Le comité d’une quinzaine d’experts indépendants mandaté par Québec et la Caisse jongle ces jours-ci avec plusieurs versions potentielles du projet, selon nos informations. Ces esquisses sont développées par la firme d’architectes Lemay.

Aucun consensus ne se dégage à ce stade-ci parmi les membres du comité, a-t-on appris, mais des progrès importants auraient été faits depuis les débuts rocailleux des travaux du groupe, à l’été 2021.

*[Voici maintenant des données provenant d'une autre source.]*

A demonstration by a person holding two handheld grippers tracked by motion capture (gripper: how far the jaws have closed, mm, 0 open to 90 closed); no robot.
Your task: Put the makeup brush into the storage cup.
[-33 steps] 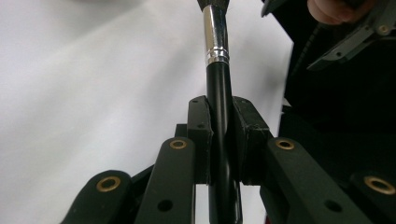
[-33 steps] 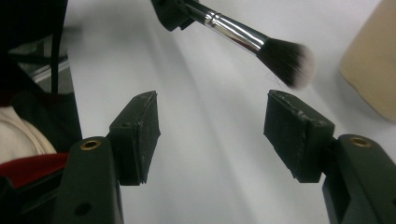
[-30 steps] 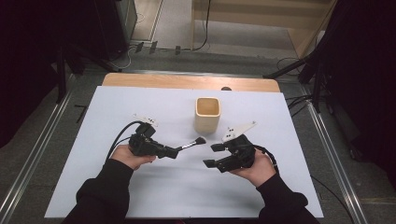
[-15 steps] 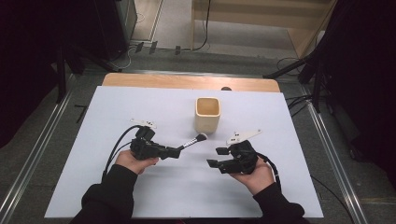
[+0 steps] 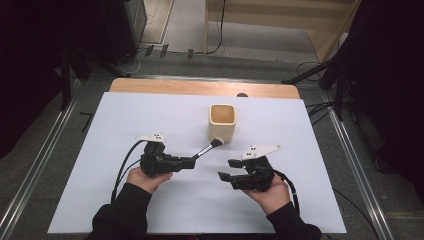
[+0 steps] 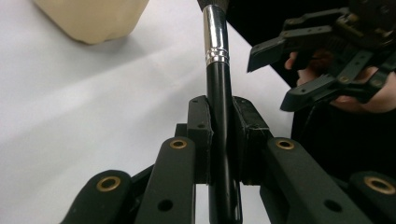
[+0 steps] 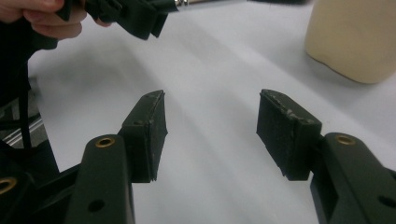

Il faut dire que François Legault a quelque peu haussé le ton dans ce dossier chaud en novembre. Il a reconnu qu’il faudrait en faire « beaucoup plus » pour rendre le projet « acceptable » pour les résidants qui verront des trains passer devant leur fenêtre 20 heures sur 24.

Le premier ministre a aussi ouvert la porte à une augmentation du financement provincial pour permettre une meilleure intégration du projet dans la ville. Impossible de dire à ce stade-ci si cela se traduira par davantage de portions souterraines, ou encore par un recours à d’autres matériaux – de l’acier plutôt que du béton – pour rendre les structures plus légères.

Le comité d’experts devrait déposer un rapport dans les prochains mois, qui sera suivi par de nouvelles consultations, incluant celles du Bureau d’audiences publiques sur l’environnement (BAPE) au printemps. CDPQ Infra devra aussi conclure une entente de service avec l’Autorité régionale de transport métropolitain (ARTM) pour l’intégration tarifaire du REM de l’Est au réseau existant.

La première phase du REM, longue de 67 kilomètres, doit entrer graduellement en service à partir de la fin de 2022. CDPQ Infra espère mettre le REM de l’Est en service à partir de 2029.